A plethora of epidemiological studies were carried out to find out the association of ascorbic acid with various types of cancers including breast, esophageal, lung, gastric, pancreatic, colorectal, prostate, cervical and ovarian cancer etc. The results were found to be inconclusive in most types of cancers except gastric cancer [84]. One of the most consistent epidemiological findings on vitamin C has been an association with high intake of ascorbic acid or vitamin C rich foods and reduced risk of stomach cancer. Considerable biochemical and physiological evidence suggests that ascorbic acid functions as a free radical scavenger and inhibit the formation of potentially carcinogenic N-nitroso compounds from nitrates, nitrite in stomach and thus offer protection against stomach cancer [85-87].

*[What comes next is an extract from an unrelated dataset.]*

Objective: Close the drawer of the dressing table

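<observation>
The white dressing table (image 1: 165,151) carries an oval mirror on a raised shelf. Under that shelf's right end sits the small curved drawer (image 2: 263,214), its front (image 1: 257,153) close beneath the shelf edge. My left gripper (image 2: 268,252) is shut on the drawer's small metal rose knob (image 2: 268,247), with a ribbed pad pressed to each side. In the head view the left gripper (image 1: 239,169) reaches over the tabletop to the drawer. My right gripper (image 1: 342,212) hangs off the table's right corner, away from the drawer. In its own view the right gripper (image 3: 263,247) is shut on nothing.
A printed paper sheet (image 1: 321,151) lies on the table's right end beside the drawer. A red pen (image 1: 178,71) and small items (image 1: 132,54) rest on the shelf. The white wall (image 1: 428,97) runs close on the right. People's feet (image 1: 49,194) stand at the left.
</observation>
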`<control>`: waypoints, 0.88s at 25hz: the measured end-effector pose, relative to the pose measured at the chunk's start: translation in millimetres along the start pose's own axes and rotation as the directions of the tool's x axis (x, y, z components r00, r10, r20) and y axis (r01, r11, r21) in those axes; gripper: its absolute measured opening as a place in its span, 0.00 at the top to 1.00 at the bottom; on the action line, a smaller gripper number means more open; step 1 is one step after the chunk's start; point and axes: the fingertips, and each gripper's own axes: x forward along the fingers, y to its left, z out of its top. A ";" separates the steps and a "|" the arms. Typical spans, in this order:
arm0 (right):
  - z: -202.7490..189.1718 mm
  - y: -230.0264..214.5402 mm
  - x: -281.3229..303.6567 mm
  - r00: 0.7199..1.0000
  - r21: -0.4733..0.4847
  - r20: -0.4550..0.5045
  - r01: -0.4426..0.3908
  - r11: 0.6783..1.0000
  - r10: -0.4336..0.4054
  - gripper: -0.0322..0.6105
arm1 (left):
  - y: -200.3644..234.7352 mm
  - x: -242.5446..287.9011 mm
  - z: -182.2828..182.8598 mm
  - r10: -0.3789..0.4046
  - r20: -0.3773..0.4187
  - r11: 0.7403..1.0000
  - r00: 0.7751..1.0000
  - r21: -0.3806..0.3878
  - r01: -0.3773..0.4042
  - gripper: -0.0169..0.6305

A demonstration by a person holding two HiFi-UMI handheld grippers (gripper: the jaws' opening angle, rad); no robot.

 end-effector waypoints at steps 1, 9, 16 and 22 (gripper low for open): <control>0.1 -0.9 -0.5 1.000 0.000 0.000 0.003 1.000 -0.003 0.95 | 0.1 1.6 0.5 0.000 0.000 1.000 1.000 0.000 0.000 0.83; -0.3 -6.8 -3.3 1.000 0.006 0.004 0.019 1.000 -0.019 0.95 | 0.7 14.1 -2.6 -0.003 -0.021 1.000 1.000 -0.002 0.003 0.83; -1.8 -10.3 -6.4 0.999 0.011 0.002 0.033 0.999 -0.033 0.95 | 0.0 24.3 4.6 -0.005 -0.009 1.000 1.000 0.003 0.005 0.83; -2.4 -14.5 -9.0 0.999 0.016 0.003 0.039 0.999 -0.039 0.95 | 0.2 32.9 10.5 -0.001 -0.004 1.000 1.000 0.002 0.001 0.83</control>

Low intake of ascorbic acid and other vitamins was associated with an increased risk of cervical cancer in two of three studies reported [88-91]. This relationship needs further study because the results suggest that other nutrients including vitamin E, carotenoids, retinoic acid either individually or in synergy with ascorbic acid may impart a protective effect against various cancers. Current evidences suggest that vitamin C alone may not be sufficient as an intervention in the treatment of most active cancers, as it appears to be preventive than curative. However, vitamin C supplementation has shown to improve the quality of life and extend longevity in cancer patients, hence it could be considered as an adjuvant in cancer therapy.
Dehydroascorbic acid, the oxidized form of ascorbic acid was shown to cross the blood brain barrier by means of facilitative transport and was suggested to offer neuroprotection against cerebral ischemia by augmenting antioxidant levels of brain [92].